### [Work task]
From the first line through the line containing "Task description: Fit", transcribe the records exactly and include no other lines.

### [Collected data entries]
== == ==
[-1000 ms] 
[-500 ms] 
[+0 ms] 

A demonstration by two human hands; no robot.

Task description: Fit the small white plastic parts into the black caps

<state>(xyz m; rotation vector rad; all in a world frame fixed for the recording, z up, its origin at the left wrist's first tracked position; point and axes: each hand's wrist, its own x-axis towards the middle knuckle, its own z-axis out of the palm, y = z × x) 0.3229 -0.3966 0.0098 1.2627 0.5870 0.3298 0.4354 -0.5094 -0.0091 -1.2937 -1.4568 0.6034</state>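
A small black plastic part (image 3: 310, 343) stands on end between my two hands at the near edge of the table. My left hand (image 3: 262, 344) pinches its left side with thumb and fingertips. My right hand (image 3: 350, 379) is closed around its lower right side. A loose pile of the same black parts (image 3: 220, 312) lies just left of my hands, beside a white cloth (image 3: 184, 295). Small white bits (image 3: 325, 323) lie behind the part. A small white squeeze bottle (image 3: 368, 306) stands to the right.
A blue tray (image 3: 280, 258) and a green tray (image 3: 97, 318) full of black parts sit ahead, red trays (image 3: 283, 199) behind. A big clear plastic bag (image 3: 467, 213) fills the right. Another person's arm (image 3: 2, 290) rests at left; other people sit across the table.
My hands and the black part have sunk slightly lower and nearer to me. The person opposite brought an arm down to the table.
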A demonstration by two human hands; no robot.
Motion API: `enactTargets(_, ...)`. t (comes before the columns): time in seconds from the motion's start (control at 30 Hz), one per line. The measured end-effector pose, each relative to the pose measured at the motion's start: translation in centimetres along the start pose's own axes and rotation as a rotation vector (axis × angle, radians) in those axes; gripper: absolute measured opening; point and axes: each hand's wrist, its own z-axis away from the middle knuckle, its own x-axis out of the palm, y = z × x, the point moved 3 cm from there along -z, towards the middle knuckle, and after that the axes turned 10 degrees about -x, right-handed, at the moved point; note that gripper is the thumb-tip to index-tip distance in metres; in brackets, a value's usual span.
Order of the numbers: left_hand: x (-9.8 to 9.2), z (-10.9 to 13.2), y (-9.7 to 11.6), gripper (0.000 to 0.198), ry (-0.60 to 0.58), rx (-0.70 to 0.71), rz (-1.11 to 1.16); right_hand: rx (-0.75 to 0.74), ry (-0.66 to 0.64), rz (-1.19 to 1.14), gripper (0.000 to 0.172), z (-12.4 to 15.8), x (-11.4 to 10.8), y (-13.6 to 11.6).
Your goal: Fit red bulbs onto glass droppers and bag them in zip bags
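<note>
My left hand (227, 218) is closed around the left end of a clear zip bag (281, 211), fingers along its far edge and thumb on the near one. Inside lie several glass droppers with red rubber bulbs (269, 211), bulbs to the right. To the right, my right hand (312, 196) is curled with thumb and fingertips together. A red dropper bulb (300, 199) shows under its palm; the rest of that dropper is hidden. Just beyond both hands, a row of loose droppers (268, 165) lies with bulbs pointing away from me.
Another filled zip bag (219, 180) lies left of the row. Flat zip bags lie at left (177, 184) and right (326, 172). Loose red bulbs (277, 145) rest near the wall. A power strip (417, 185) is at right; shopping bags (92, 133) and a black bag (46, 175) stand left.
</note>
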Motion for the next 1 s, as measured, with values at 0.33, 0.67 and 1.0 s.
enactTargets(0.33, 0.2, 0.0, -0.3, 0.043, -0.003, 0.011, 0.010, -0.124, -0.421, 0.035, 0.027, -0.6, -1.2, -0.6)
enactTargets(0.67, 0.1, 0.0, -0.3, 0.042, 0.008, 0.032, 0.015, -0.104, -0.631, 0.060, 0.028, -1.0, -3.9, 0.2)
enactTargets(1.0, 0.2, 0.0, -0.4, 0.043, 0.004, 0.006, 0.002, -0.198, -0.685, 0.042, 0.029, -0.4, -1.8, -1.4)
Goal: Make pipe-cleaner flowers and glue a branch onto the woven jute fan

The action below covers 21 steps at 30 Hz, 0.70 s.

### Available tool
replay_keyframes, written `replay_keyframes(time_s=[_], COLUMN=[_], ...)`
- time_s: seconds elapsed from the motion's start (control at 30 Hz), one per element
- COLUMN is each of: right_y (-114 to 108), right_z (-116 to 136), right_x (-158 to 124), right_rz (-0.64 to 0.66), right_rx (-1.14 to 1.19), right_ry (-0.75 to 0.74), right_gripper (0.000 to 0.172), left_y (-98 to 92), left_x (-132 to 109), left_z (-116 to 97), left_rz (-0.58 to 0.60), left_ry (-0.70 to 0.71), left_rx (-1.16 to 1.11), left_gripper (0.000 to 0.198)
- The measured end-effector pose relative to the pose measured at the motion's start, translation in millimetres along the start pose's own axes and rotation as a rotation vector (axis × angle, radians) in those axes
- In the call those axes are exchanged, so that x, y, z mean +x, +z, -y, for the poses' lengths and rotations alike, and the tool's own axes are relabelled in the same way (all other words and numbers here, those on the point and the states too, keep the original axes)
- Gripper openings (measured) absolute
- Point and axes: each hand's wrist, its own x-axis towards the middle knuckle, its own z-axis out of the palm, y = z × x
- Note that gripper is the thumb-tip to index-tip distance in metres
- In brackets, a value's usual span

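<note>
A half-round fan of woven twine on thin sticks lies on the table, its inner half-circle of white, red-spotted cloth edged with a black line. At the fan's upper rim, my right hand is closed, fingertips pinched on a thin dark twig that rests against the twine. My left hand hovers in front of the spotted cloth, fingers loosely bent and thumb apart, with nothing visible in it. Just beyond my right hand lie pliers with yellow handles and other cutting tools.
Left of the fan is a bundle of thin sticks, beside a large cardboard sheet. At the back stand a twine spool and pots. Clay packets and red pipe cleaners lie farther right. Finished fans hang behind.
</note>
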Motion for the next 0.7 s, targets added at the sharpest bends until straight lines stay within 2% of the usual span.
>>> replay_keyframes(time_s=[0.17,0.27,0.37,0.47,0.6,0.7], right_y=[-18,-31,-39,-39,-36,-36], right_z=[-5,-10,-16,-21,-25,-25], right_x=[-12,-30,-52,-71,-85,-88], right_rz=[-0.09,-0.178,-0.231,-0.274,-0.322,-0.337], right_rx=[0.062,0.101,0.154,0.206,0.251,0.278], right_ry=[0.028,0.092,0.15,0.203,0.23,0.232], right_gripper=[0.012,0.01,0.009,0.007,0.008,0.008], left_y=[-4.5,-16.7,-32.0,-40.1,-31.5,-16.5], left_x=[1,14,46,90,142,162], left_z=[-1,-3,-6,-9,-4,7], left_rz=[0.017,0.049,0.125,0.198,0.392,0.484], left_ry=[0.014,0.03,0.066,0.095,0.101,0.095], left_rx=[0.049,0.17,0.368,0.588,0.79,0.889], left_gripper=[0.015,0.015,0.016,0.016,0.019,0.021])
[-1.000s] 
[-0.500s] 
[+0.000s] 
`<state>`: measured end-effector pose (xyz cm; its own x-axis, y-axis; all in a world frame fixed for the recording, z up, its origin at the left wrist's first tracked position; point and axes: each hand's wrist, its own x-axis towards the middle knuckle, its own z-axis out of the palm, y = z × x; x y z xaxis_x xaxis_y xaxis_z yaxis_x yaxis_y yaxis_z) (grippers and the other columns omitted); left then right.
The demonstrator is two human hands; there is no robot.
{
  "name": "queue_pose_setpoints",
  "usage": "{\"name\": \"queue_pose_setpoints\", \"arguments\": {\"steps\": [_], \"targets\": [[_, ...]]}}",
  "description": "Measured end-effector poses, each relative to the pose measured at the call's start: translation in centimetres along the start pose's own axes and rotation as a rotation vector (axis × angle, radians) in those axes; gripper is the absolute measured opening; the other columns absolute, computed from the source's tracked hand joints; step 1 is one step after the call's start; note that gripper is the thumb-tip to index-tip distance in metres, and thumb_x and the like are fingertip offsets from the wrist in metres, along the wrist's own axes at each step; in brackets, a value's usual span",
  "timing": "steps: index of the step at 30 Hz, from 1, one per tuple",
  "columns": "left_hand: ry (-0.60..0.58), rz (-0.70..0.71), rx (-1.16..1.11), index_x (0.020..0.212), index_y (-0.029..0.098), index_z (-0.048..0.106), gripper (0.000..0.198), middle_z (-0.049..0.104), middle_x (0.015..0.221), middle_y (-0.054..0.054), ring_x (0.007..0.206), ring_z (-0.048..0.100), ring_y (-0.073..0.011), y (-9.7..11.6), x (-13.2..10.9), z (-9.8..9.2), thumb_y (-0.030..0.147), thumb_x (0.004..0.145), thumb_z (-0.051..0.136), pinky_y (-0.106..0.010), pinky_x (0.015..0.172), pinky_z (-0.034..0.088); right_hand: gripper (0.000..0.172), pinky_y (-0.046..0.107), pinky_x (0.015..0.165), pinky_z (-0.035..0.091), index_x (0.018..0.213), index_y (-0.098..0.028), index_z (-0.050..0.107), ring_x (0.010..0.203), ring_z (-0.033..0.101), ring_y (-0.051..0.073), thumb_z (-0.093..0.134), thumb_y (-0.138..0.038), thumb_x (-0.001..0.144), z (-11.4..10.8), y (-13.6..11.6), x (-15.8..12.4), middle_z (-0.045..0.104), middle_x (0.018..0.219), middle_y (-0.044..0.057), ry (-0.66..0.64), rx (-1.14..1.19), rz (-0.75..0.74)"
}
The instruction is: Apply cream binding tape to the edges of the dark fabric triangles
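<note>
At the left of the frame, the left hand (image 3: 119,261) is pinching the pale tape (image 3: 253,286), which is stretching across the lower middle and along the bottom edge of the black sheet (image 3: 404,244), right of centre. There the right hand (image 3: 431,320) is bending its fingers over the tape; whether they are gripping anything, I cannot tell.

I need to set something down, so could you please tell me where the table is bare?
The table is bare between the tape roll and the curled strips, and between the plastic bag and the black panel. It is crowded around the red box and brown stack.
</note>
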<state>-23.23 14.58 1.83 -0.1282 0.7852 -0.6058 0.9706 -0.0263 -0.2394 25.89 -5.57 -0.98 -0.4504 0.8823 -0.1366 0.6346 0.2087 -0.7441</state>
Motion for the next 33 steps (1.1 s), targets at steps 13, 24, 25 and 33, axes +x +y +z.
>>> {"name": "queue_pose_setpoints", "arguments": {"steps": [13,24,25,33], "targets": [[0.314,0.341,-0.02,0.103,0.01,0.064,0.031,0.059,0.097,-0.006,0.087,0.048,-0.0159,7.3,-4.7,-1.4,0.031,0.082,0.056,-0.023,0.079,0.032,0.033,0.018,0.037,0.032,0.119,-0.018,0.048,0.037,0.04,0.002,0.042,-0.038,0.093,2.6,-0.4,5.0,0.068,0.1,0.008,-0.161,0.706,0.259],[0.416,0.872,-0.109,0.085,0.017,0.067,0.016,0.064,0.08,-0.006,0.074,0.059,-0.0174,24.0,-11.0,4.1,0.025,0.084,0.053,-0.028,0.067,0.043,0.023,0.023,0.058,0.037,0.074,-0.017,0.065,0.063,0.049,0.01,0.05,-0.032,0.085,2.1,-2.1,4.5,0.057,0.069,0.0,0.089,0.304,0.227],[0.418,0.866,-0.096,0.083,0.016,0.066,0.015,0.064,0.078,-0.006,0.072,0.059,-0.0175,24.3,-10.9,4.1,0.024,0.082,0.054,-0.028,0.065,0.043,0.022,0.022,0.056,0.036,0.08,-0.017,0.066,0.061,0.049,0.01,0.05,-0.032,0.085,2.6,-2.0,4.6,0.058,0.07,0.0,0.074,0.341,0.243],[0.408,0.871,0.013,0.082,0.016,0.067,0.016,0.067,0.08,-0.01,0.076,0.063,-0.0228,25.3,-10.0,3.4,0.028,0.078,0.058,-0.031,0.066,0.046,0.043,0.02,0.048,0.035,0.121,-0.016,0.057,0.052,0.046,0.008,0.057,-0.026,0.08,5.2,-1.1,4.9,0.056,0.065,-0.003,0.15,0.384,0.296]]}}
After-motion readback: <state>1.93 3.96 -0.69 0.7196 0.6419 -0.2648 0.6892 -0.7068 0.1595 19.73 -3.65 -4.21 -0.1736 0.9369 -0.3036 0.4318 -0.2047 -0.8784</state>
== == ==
### [Answer below]
[-1000 ms] 
[-500 ms] 
[+0 ms] 

A demonstration by two human hands; no robot.

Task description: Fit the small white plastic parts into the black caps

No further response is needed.